**Task instructions:** Reproduce all lines of the listing below in which the word "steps" occurs.

**Data provided:**

......

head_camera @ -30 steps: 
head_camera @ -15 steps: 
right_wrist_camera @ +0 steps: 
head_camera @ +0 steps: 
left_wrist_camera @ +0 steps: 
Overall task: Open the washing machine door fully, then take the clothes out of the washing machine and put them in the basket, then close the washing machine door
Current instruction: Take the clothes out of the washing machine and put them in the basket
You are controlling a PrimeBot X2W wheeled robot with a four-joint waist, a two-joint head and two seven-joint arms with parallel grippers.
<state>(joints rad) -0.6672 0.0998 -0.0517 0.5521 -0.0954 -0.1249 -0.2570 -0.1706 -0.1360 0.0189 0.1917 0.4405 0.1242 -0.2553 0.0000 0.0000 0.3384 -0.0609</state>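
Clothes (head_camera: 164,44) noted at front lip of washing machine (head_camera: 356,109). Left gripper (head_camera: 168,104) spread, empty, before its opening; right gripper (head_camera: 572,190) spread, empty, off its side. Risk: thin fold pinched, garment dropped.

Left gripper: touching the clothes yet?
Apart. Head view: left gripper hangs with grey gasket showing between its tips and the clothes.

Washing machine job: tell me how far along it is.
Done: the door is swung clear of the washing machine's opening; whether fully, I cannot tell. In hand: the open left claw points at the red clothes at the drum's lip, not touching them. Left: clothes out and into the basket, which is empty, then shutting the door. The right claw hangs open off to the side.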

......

**Answer for the task:**
head_camera @ -30 steps: 
head_camera @ -15 steps: 
right_wrist_camera @ +0 steps: 
head_camera @ +0 steps: 
left_wrist_camera @ +0 steps: 

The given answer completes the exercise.